→ **TASK DETAILS**
Your answer should consist only of the lines below from the one with "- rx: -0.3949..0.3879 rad" through the one with "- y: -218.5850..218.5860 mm", copied exactly.

→ **RECORDS PROVIDED**
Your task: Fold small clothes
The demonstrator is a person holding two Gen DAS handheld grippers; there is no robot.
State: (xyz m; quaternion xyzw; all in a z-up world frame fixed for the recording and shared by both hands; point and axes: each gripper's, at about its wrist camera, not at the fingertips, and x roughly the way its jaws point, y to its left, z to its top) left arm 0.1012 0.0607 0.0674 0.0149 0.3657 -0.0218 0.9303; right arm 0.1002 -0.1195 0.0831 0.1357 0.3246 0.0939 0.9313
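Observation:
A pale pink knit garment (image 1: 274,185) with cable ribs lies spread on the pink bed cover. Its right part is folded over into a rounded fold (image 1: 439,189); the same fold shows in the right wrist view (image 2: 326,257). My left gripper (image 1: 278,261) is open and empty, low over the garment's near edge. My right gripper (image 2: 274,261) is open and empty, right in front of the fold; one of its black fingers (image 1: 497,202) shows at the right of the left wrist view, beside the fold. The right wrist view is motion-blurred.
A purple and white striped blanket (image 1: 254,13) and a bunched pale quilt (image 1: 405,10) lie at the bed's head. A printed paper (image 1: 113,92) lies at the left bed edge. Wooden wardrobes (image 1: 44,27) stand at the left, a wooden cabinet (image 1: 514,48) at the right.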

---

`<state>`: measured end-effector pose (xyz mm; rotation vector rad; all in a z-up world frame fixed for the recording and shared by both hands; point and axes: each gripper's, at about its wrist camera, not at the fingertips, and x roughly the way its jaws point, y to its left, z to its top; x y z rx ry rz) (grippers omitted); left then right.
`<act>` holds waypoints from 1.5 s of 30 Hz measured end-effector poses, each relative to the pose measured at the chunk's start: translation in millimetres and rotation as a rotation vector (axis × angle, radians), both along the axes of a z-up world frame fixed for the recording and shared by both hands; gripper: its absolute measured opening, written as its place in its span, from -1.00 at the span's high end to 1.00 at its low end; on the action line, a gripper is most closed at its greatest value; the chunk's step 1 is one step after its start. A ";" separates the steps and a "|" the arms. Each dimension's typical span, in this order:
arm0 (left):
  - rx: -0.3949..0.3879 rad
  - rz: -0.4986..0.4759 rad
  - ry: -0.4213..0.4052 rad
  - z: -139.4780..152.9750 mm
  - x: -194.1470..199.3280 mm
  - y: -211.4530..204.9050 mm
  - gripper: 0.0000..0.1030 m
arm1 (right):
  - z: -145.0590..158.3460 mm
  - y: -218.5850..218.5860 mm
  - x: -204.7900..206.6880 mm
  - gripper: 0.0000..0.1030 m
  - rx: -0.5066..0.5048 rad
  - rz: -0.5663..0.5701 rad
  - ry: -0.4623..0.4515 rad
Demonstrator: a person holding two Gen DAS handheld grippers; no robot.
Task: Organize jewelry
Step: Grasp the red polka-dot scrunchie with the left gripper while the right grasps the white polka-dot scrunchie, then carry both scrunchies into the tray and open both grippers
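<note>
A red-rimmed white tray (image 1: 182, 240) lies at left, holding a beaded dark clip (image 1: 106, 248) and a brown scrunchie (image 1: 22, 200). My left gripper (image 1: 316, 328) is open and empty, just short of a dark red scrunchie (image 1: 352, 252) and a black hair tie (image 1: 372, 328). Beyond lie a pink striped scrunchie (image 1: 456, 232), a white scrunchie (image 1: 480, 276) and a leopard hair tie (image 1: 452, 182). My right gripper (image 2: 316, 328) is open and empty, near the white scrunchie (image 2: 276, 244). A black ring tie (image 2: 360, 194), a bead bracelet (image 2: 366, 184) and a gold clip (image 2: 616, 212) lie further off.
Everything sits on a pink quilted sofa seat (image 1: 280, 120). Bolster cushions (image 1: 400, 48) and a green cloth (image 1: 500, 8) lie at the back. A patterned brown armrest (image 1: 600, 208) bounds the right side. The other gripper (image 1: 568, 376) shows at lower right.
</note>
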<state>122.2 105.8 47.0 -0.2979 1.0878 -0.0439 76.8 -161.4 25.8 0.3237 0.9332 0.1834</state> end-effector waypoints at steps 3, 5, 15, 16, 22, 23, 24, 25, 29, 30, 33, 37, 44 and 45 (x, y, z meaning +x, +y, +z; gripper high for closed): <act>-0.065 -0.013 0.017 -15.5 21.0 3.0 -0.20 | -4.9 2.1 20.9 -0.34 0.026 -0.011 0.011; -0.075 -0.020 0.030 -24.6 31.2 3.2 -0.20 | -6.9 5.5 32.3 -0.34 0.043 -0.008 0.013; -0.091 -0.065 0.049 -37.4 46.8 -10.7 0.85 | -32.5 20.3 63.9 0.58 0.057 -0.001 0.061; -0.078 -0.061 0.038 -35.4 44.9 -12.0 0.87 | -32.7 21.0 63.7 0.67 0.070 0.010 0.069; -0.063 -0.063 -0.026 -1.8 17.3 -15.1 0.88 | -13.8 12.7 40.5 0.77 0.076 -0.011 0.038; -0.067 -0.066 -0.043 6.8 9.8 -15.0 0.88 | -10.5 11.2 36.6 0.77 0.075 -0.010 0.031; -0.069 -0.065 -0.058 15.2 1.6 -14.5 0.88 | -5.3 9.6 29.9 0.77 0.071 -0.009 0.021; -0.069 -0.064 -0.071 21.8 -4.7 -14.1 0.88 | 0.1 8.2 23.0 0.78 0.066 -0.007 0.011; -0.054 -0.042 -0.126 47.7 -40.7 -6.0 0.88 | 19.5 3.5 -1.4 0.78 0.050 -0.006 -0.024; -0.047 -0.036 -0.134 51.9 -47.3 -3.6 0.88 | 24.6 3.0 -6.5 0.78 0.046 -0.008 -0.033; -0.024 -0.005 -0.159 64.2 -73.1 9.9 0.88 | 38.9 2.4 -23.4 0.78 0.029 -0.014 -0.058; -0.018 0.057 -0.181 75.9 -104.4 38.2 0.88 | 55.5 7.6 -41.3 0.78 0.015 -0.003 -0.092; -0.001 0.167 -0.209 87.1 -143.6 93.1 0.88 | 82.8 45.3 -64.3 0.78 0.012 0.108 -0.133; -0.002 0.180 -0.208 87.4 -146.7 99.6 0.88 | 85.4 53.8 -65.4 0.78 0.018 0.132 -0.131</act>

→ **OUTPUT FOR THIS EXERCISE**
  - rx: -0.3949..0.3879 rad
  - rz: -0.4986..0.4759 rad
  - ry: -0.4213..0.4052 rad
  - z: -139.4780..152.9750 mm
  - x: -194.1470..199.3280 mm
  - y: -211.4530..204.9050 mm
  - gripper: 0.0000..0.1030 m
arm1 (right):
  - z: -145.0590..158.3460 mm
  - y: -218.5850..218.5860 mm

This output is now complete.